Do your tests run nicely? Well, in my case, they didn't. In the Ionic project I used for this article, a basic project with just one homepage, the default test for the home component succeeded but the ones in app.component.spec.ts failed. This file contains a few Jasmine mocks which need to be replaced. That might be a bit of a set-back if you're migrating a large codebase and you have used these mocks extensively. In my case, it's just one file so let's go ahead and fix this.

This is the original code:

beforeEach(async(() => {
  statusBarSpy = jasmine.createSpyObj("StatusBar", ["styleDefault"]);
  splashScreenSpy = jasmine.createSpyObj("SplashScreen", ["hide"]);
  platformReadySpy = Promise.resolve();
  platformSpy = jasmine.createSpyObj("Platform", { ready: platformReadySpy });

  TestBed.configureTestingModule({
    declarations: [AppComponent],
    schemas: [CUSTOM_ELEMENTS_SCHEMA],
    providers: [
      { provide: StatusBar, useValue: statusBarSpy },
      { provide: SplashScreen, useValue: splashScreenSpy },
      { provide: Platform, useValue: platformSpy },
    ],
  }).compileComponents();
}));

This is my replacement:

//src/app/app.component.spec.ts
beforeEach(async(() => {
  statusBarSpy = { styleDefault: jest.fn() };
  splashScreenSpy = { hide: jest.fn() };

  platformReadySpy = Promise.resolve();
  platformSpy = { ready: jest.fn(() => platformReadySpy) };

  TestBed.configureTestingModule({
    declarations: [AppComponent],
    schemas: [CUSTOM_ELEMENTS_SCHEMA],
    providers: [
      { provide: StatusBar, useValue: statusBarSpy },
      { provide: SplashScreen, useValue: splashScreenSpy },
      { provide: Platform, useValue: platformSpy },
    ],
  }).compileComponents();
}));

Still no success: my test failed with the message "Can't resolve all parameters for AppComponent". The dependencies declared for AppComponent don't seem to come through, even though I provided it with mocks. To set this right, I needed to add this line to ts-config.spec.json under "compilerOptions":

//ts-config.spec.json
"emitDecoratorMetadata": true

Now your tests should be running.

Conclusion

The main gotcha in replacing Karma with Jest is in the fact that Jest, as a Node.js application, requires some additional settings to make imports work and that Jasmine functionality like mocks need replacement.
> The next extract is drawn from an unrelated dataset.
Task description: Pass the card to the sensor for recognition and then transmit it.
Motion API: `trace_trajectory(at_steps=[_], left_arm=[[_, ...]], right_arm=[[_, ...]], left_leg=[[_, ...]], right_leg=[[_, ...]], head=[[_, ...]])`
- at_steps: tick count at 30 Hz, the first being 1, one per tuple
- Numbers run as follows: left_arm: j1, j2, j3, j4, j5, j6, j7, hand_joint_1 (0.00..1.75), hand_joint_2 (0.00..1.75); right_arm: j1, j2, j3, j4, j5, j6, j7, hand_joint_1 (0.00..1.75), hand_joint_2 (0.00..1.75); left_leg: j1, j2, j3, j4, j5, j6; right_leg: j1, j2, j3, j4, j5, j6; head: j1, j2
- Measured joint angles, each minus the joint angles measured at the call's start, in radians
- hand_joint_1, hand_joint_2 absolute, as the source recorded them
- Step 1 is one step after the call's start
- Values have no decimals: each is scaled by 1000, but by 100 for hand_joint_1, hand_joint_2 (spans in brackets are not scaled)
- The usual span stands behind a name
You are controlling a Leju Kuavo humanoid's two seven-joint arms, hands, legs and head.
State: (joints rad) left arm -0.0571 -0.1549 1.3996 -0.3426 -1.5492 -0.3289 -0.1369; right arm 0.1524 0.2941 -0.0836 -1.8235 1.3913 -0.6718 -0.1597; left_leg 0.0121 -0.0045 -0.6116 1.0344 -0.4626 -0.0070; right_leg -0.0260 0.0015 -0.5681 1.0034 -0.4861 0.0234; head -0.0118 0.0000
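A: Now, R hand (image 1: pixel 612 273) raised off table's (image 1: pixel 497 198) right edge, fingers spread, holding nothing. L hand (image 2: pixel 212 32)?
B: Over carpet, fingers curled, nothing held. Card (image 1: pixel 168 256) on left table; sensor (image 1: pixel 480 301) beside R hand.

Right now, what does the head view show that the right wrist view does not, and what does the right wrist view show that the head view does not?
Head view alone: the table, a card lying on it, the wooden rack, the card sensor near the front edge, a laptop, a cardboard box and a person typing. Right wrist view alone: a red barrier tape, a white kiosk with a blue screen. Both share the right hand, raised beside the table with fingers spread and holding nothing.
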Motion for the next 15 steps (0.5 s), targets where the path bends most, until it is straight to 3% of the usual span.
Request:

Also, we need to make sure the right typings are found by Angular.

The purpose of this tutorial is just to get Jest installed. With what I describe here you should be able to run your unit tests, but I hope that's just the beginning. Jest is a rich framework, offering things like snapshot testing and integrations that enable you to run browser tests. Go ahead and discover!